### What is being asked:
In the listing below, every line with the word "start" needs to be copied.

*** Block opens ***

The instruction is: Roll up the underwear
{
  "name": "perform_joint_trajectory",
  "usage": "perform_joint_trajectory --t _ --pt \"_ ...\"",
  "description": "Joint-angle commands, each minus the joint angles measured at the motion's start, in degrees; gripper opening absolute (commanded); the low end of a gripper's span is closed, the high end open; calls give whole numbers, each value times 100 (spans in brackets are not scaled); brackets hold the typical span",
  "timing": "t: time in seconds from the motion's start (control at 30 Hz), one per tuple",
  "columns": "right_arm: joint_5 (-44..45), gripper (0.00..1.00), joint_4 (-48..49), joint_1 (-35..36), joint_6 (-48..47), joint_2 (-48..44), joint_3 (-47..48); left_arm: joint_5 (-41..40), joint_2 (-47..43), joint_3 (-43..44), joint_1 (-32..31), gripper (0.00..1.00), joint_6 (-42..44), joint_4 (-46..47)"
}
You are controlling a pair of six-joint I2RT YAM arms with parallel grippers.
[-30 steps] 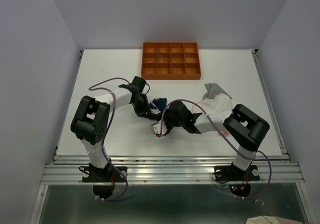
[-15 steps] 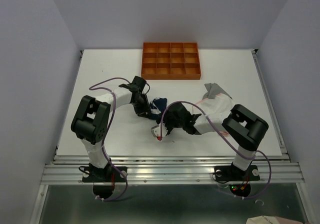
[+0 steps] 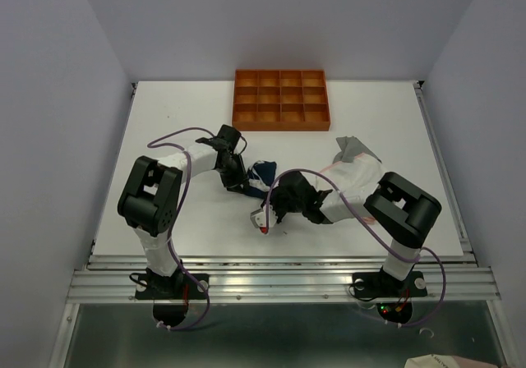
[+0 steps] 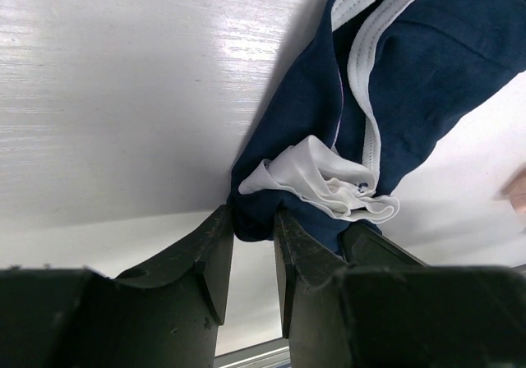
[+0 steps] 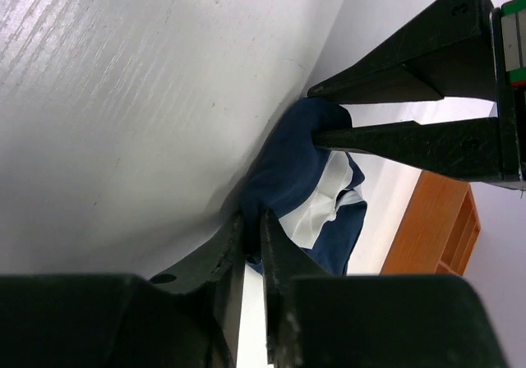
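A small navy blue cloth underwear (image 3: 263,171) with white trim lies bunched on the white table (image 3: 181,113), close to the middle, between the tips of the two black arms.

The left fingers (image 4: 209,253) reach it from about 9 o'clock and are clamped on a fold at its edge. In the left wrist view, dark cloth fills the narrow gap between them, and a crumpled white inner patch sits just beyond their tips. The right fingers (image 5: 226,253) come in from about 5 o'clock and are pressed almost together, pinching the near hem of the same garment. The right wrist view also shows the left fingers (image 5: 394,142) at 1 o'clock, biting the far side of the bundle. The garment is therefore held from two sides while its underside rests on the table.

At about 3 o'clock from the navy piece, well apart from it, a plain grey cloth garment (image 3: 355,148) lies rumpled. Just below it there seems to be a thin pale pink-white cloth (image 3: 339,171), mostly hidden behind the right arm (image 3: 403,208).

An orange tray with twelve square compartments (image 3: 281,126) stands at 12 o'clock near the table's far edge, apart from all the cloth.
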Motion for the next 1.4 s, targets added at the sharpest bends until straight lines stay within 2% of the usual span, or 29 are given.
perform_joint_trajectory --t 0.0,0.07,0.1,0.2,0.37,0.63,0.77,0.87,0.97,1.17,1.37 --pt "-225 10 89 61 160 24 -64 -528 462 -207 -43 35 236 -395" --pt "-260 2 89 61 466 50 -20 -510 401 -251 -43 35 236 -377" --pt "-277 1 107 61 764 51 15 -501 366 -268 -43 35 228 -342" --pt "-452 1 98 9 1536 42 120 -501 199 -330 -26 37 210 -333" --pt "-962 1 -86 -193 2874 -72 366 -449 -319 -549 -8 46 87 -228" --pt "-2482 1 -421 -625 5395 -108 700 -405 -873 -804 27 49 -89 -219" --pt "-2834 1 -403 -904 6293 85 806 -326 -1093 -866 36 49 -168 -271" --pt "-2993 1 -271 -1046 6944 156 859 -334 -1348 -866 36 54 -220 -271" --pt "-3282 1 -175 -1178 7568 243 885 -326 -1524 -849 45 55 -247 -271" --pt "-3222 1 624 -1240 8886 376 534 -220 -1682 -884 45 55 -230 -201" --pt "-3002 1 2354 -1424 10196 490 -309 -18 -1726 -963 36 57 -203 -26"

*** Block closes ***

### Answer box:
  "description": "Joint-angle commands, each minus the joint angles measured at the motion's start, in degrees; gripper opening absolute (commanded); the low end of a gripper's span is closed, the high end open; calls give whole numbers, each value times 100 (spans in brackets are not scaled); brackets hold the typical span",
  "timing": "t: time in seconds from the motion's start (control at 30 Hz), one per tuple",

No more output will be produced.